* **ACTIVITY**:
With nothing left out, give the data back exactly.

* **COLLECTED DATA**:
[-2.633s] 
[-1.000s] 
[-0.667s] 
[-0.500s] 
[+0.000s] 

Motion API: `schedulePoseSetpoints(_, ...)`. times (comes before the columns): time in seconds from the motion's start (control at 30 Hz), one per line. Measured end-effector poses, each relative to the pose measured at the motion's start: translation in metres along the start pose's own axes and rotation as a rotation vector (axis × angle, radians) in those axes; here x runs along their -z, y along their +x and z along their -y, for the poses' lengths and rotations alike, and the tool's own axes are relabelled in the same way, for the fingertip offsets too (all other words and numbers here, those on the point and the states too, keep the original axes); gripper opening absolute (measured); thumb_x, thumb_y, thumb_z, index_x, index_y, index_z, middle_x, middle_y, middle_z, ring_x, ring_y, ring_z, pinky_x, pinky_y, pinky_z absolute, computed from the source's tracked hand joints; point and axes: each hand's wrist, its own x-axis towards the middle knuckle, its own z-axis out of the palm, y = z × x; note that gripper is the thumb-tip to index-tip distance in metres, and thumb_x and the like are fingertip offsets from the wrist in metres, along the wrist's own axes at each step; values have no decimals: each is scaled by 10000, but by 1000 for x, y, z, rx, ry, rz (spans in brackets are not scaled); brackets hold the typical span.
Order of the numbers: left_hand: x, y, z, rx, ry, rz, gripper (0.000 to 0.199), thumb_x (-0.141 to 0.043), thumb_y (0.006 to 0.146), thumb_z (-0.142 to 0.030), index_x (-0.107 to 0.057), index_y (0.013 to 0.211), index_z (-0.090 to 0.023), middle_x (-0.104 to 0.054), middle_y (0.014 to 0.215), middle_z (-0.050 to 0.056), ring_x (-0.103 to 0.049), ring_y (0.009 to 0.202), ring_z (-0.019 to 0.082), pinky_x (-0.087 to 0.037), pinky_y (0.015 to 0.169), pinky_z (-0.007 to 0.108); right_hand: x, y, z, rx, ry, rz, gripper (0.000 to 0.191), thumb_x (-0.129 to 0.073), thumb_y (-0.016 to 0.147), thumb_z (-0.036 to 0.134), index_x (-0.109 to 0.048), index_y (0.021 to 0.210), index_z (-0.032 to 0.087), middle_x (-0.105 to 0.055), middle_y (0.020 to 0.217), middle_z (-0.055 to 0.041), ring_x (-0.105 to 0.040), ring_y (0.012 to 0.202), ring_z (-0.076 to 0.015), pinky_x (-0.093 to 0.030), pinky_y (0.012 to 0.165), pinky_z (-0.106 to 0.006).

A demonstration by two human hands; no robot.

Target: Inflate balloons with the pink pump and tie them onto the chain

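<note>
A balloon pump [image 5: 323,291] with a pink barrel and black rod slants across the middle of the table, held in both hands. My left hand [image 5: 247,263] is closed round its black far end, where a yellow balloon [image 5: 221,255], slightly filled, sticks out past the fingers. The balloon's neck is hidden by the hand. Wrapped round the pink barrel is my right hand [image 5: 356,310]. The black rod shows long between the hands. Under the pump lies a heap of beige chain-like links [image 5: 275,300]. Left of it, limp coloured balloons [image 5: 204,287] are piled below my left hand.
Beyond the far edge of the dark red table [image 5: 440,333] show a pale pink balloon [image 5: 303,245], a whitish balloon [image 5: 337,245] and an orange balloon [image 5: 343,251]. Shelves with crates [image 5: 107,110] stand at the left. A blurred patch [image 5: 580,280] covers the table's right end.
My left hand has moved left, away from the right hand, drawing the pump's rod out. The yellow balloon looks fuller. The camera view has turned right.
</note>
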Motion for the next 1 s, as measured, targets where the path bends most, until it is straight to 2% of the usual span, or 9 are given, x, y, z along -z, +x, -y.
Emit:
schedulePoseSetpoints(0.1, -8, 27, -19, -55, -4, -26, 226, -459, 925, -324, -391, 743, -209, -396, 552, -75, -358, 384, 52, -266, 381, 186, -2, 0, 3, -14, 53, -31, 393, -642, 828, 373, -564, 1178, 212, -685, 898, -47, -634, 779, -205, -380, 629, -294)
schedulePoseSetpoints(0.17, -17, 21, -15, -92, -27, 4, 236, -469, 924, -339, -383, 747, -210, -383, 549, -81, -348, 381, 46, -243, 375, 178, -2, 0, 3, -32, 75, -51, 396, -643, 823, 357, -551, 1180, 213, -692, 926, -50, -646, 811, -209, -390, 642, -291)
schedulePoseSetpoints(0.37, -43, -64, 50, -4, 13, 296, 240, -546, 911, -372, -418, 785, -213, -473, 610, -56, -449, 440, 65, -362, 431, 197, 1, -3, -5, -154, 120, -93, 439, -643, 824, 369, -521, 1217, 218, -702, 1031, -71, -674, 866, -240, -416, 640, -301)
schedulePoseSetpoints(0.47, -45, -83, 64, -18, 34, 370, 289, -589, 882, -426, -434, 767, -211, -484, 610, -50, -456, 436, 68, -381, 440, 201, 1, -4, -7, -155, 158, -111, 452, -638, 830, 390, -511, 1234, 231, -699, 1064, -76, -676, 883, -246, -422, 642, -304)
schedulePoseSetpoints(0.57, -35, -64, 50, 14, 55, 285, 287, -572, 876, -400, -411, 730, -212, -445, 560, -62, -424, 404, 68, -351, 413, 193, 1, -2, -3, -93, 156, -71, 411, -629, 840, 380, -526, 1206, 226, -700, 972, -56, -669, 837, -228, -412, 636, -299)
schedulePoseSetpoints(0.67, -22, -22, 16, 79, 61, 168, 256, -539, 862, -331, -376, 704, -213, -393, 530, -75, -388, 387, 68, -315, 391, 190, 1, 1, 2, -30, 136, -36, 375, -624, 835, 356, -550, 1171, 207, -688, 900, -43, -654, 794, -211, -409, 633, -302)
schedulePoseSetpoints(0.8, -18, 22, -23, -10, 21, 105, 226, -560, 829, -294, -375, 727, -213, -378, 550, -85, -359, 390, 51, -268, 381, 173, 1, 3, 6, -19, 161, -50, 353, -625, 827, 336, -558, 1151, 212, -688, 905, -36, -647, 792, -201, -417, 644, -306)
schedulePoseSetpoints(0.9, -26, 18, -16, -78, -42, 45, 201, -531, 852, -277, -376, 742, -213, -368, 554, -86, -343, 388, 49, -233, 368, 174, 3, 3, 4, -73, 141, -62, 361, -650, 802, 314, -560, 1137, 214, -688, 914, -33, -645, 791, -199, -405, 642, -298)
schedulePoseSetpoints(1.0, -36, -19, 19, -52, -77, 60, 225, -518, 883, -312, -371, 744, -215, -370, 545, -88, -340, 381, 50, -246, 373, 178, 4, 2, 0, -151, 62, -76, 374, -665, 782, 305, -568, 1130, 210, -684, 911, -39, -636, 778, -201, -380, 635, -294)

* **FINISHED TASK**:
[-2.633s] 
[-1.000s] 
[-0.667s] 
[-0.500s] 
[+0.000s] 

Motion API: `schedulePoseSetpoints(_, ...)`. times (comes before the columns): time in seconds from the motion's start (control at 30 Hz), one per line. Measured end-effector poses, each relative to the pose measured at the motion's start: translation in metres along the start pose's own axes and rotation as a rotation vector (axis × angle, radians) in those axes; here x runs along their -z, y along their +x and z along their -y, for the poses' lengths and rotations alike, and the tool's own axes are relabelled in the same way, for the fingertip offsets too (all other words and numbers here, those on the point and the states too, keep the original axes); gripper opening absolute (measured); thumb_x, thumb_y, thumb_z, index_x, index_y, index_z, middle_x, middle_y, middle_z, ring_x, ring_y, ring_z, pinky_x, pinky_y, pinky_z absolute, computed from the source's tracked hand joints; point and axes: each hand's wrist, its own x-axis towards the middle knuckle, its own z-axis out of the palm, y = z × x; note that gripper is the thumb-tip to index-tip distance in metres, and thumb_x and the like are fingertip offsets from the wrist in metres, along the wrist's own axes at each step; values have no decimals: each is scaled by 10000, but by 1000 for x, y, z, rx, ry, rz (spans in brackets are not scaled); brackets hold the typical span.
Order of the numbers: left_hand: x, y, z, rx, ry, rz, gripper (0.000 to 0.199), thumb_x (-0.141 to 0.043), thumb_y (0.006 to 0.146), thumb_z (-0.142 to 0.030), index_x (-0.107 to 0.057), index_y (0.013 to 0.211), index_z (-0.090 to 0.023), middle_x (-0.104 to 0.054), middle_y (0.014 to 0.215), middle_z (-0.050 to 0.056), ring_x (-0.103 to 0.049), ring_y (0.009 to 0.202), ring_z (-0.019 to 0.082), pinky_x (-0.087 to 0.037), pinky_y (0.015 to 0.169), pinky_z (-0.007 to 0.108); right_hand: x, y, z, rx, ry, rz, gripper (0.000 to 0.191), thumb_x (-0.129 to 0.073), thumb_y (-0.016 to 0.147), thumb_z (-0.036 to 0.134), index_x (-0.109 to 0.048), index_y (0.021 to 0.210), index_z (-0.032 to 0.087), middle_x (-0.105 to 0.055), middle_y (0.020 to 0.217), middle_z (-0.055 to 0.041), ring_x (-0.105 to 0.040), ring_y (0.012 to 0.202), ring_z (-0.076 to 0.015), pinky_x (-0.093 to 0.030), pinky_y (0.012 to 0.165), pinky_z (-0.106 to 0.006).

A demonstration by two human hands; no robot.

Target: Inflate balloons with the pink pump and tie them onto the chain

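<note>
A balloon pump [image 5: 323,291] with a pink barrel and black rod slants across the middle of the table, held in both hands. My left hand [image 5: 247,263] is closed round its black far end, where a yellow balloon [image 5: 221,255], slightly filled, sticks out past the fingers. The balloon's neck is hidden by the hand. Wrapped round the pink barrel is my right hand [image 5: 356,310]. The black rod shows long between the hands. Under the pump lies a heap of beige chain-like links [image 5: 275,300]. Left of it, limp coloured balloons [image 5: 204,287] are piled below my left hand.
Beyond the far edge of the dark red table [image 5: 440,333] show a pale pink balloon [image 5: 303,245], a whitish balloon [image 5: 337,245] and an orange balloon [image 5: 343,251]. Shelves with crates [image 5: 107,110] stand at the left. A blurred patch [image 5: 580,280] covers the table's right end.
My left hand has moved left, away from the right hand, drawing the pump's rod out. The yellow balloon looks fuller. The camera view has turned right.
</note>
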Motion for the next 1 s, as measured, targets where the path bends most, until it is straight to 2% of the usual span, or 9 are given, x, y, z along -z, +x, -y.
Emit:
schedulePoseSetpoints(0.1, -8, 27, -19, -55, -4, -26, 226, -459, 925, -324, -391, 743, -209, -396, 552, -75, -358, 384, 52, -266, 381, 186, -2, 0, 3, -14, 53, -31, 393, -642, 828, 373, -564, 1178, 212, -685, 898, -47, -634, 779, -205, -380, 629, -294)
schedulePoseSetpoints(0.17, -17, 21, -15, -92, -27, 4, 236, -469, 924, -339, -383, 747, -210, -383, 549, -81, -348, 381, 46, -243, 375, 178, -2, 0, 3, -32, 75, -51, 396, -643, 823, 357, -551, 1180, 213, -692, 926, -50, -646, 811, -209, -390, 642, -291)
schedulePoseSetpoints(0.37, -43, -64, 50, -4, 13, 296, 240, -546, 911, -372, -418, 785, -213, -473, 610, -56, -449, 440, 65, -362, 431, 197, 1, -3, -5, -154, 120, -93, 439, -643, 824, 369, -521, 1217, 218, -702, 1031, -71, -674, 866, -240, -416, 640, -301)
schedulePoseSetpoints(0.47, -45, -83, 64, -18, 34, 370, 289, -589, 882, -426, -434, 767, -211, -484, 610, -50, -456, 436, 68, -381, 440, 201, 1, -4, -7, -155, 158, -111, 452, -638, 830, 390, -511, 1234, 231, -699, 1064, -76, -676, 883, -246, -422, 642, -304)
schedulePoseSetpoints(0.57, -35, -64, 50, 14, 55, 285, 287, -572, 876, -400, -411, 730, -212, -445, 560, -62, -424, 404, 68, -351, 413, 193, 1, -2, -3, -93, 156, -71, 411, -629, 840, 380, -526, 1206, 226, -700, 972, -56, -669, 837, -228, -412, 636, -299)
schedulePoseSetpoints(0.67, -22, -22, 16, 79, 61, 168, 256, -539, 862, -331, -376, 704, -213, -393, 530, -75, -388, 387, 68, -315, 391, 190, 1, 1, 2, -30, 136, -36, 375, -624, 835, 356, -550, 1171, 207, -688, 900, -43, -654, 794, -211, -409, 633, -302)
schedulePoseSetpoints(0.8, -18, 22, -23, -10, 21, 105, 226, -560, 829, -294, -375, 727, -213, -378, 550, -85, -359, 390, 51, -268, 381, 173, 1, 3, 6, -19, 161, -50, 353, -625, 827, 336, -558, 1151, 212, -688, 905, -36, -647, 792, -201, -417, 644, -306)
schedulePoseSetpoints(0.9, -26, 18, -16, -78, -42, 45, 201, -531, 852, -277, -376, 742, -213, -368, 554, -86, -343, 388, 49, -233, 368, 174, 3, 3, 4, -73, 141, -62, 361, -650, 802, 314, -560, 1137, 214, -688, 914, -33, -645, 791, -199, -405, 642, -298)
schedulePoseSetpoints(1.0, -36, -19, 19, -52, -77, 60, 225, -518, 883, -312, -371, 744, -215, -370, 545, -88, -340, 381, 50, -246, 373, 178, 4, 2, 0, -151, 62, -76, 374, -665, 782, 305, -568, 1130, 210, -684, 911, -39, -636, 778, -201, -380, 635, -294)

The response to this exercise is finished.